Impressive is an understatement of Ryan's behavior tonight. First, he sent me a message for the very first time since we have crossed paths with each other and ended the text with a heart emoticon.

Second, he was polite enough to tell one of the guards to drive me down here.

Third, he got me flowers, apart from the necklace from last night which I haven't brought myself to try on yet.

Fourth, he is being one heck of a gentleman. 

He is trying to make me forget Fred that easily by insisting on calling me Val. I can't help it but that name stirs up something in me that I can't figure out.

It is not just anger or the remembrance of Fred. It is something unspeakable that I haven't figured out on my own yet.

He was right in saying that I haven't gotten over Fred yet. If I had gotten over the idea, I wouldn't have cried last night.

I didn't particularly cry. A tear actually rolled down my eyes. And I was quick to wipe it off my face because I already made a vow never to cry for him or any other man.

I am done with them.

I should get rid of him and everything that reminds me of him. This was the exact thing I said to myself on the day I met with Ryan in that restaurant. I said I wanted to forget Fred but it hasn't been an easy task.

Forgetting him is like erasing half of my life away from my memory.
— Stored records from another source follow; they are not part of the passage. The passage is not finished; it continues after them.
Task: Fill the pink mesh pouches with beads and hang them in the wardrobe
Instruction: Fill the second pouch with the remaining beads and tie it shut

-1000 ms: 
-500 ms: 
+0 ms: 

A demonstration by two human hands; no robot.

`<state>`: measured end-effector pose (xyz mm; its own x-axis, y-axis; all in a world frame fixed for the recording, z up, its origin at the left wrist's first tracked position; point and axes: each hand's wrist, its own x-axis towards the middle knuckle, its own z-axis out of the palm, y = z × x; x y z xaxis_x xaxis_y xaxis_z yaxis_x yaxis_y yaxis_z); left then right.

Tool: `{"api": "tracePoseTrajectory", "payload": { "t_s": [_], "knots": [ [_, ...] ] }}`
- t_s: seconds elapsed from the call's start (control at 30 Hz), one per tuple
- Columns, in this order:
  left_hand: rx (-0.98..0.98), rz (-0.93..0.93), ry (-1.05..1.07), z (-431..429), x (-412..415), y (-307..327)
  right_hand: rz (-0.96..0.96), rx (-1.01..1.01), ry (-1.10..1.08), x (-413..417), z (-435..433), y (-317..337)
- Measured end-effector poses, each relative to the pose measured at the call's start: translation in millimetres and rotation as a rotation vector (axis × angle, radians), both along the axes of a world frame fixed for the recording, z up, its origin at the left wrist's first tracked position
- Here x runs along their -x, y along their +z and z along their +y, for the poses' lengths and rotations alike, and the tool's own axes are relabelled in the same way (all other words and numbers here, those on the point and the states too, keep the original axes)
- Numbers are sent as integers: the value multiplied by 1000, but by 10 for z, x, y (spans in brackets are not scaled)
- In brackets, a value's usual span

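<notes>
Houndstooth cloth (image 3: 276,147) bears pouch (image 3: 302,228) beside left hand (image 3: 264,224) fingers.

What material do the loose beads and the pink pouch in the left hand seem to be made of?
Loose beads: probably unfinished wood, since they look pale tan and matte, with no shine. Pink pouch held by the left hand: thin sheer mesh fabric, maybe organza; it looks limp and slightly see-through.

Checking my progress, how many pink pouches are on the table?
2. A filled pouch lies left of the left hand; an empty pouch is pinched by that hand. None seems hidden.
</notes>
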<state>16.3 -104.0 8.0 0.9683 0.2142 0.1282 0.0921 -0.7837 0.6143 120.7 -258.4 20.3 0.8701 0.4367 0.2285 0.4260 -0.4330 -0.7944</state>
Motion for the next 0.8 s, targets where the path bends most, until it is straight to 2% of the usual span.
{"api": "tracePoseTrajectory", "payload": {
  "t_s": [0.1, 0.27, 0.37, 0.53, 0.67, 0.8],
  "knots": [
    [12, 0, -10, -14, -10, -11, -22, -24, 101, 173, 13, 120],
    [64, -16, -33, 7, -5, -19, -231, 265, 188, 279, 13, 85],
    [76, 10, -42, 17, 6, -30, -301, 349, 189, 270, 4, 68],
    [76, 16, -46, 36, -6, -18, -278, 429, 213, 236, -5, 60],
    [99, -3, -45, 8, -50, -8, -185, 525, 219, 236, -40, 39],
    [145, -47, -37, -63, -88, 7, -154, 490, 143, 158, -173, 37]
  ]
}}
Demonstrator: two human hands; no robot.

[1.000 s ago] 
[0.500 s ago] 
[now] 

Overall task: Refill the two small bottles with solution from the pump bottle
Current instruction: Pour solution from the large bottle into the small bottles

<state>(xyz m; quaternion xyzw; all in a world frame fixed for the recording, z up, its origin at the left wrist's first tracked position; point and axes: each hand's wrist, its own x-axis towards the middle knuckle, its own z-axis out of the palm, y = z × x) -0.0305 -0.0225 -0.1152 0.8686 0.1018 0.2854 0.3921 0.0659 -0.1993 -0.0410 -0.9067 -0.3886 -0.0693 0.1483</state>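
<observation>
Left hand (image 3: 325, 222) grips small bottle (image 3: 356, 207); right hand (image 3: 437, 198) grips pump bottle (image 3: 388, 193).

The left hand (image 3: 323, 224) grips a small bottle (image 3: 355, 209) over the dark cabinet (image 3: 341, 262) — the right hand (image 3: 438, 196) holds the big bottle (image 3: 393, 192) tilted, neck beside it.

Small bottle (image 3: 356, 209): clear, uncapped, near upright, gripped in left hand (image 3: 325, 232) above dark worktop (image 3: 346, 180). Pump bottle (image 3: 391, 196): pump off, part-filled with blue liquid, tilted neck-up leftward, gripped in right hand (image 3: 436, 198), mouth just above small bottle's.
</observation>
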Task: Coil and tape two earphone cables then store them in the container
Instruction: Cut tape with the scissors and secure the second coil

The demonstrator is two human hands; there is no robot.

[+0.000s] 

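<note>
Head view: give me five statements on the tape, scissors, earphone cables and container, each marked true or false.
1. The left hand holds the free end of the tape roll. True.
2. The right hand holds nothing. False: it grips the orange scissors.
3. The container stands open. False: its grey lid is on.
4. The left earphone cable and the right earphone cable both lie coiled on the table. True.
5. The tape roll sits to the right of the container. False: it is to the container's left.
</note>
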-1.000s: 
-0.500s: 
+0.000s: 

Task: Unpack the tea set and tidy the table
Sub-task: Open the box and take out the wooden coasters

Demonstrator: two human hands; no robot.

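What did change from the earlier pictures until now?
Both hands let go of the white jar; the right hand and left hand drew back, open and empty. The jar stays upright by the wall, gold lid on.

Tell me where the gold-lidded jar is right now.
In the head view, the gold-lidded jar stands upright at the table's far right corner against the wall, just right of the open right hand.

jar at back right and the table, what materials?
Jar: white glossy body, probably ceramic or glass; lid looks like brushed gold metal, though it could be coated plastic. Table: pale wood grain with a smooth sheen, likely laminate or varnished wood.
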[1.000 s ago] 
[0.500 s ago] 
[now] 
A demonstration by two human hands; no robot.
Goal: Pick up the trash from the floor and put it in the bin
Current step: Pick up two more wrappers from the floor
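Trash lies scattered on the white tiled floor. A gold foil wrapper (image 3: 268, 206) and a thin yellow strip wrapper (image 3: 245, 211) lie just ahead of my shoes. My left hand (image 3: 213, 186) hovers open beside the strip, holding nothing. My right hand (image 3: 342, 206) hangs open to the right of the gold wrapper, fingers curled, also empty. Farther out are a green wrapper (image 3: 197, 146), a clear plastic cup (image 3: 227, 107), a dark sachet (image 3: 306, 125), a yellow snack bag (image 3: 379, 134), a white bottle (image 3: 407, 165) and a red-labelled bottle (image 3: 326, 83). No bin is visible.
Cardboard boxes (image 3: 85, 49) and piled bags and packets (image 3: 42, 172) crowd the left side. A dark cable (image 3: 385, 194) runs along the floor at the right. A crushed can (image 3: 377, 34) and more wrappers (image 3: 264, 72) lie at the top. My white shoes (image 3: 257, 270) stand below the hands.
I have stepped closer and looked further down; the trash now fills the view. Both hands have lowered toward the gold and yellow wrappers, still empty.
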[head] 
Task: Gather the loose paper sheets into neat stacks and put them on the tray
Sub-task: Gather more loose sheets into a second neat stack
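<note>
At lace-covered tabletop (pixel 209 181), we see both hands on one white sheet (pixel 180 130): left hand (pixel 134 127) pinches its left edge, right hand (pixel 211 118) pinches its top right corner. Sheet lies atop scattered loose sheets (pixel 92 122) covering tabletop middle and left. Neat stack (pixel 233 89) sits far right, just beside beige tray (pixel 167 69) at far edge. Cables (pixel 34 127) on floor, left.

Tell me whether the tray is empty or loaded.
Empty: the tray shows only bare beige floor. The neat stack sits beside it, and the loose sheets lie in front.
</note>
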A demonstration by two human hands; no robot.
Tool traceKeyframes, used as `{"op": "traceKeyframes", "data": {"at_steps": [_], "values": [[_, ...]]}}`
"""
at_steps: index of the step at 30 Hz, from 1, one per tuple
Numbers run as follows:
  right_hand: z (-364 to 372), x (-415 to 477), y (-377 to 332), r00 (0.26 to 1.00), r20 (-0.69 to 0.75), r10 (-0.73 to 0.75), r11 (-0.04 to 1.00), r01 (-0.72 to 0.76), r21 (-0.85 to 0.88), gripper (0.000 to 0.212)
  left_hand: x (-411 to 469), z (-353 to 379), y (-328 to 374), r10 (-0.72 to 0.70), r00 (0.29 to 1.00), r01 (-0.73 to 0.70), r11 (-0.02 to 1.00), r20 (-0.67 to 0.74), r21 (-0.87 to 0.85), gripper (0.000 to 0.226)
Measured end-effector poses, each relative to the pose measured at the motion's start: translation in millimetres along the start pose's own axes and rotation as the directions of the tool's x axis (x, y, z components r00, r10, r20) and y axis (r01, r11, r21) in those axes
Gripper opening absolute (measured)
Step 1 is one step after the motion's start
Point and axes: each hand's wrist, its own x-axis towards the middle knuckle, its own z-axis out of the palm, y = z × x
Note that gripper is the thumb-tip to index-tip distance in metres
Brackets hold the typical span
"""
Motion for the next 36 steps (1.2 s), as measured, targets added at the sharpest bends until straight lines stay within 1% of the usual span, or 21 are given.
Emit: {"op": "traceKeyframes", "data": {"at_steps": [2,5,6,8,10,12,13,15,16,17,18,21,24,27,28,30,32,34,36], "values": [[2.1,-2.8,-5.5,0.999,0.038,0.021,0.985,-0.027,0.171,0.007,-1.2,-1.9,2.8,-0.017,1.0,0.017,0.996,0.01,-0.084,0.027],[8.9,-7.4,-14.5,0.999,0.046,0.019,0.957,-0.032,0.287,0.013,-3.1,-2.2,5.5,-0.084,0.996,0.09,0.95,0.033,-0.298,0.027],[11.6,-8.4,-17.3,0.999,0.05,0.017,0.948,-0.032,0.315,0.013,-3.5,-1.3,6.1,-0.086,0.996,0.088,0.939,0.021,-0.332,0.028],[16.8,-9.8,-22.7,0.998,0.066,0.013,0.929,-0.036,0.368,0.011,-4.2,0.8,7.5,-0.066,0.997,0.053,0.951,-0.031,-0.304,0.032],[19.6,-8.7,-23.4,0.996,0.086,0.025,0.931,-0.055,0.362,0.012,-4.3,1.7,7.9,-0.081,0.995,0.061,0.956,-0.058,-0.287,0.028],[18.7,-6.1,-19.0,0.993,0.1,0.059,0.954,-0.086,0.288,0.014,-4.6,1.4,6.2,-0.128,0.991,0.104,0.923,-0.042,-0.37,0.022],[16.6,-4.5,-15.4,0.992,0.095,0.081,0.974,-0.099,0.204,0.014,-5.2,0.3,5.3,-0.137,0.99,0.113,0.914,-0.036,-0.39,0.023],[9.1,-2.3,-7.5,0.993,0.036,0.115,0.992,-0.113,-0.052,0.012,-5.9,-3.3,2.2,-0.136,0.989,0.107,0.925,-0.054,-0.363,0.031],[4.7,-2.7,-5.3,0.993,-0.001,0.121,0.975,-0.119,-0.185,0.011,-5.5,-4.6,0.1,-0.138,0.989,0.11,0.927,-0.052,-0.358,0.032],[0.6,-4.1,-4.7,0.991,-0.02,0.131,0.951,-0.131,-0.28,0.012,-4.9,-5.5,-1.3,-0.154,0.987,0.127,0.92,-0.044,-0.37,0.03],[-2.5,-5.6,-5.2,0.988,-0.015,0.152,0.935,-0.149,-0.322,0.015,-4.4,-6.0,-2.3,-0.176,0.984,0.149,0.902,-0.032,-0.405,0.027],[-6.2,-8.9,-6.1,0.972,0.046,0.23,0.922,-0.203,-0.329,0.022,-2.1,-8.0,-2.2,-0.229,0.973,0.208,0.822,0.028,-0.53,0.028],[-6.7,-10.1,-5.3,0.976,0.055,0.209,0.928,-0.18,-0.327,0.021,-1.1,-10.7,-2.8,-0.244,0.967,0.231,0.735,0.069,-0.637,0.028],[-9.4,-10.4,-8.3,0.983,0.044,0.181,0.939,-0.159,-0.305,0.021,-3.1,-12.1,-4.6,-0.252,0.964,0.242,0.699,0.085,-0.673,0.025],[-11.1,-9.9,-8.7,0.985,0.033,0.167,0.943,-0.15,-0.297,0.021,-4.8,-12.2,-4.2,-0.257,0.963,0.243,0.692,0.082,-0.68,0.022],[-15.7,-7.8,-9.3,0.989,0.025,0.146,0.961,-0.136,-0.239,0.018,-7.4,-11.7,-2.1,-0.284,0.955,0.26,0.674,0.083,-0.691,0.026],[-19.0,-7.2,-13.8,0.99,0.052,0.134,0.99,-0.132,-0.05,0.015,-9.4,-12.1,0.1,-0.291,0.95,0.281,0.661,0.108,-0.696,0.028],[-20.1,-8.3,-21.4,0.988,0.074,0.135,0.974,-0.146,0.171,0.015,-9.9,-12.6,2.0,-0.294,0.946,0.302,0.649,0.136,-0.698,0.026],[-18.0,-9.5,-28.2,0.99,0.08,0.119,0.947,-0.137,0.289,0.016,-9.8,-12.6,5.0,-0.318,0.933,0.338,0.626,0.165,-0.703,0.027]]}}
Forgetting him means restricting my movement and not going to places we have been to before. 

Forgetting him means not visiting the orphanage too where he accompanied me twice.

Forgetting him means a lot of things that I can not do without. 

Fred left with those butterflies too but I really can't live without them, can I?

Ryan is right. For the first time since I have known him, he speaks with so much wisdom. 

I should get over Fred but not by insisting that I want to stop doing or hearing things that remind me of him.

"You know what?!" His deep voice pulls me out of my thoughts as the waiter serves our meal, taking the bouquet away and dropping them on a separate table.

My gaze lingers on the flowers until Ryan taps my hand.

"You look lost in thought", he remarks as he digs into his food. I smile without a word. "Let's eat."

I suddenly lose my appetite. I wish I can tell him that but I am afraid he will get upset after everything he has done tonight, even though they are not meant to impress me.

I begin to eat too.

"A day will come when you will think about that man and smile, not because you are still hurt but because you are grateful he left."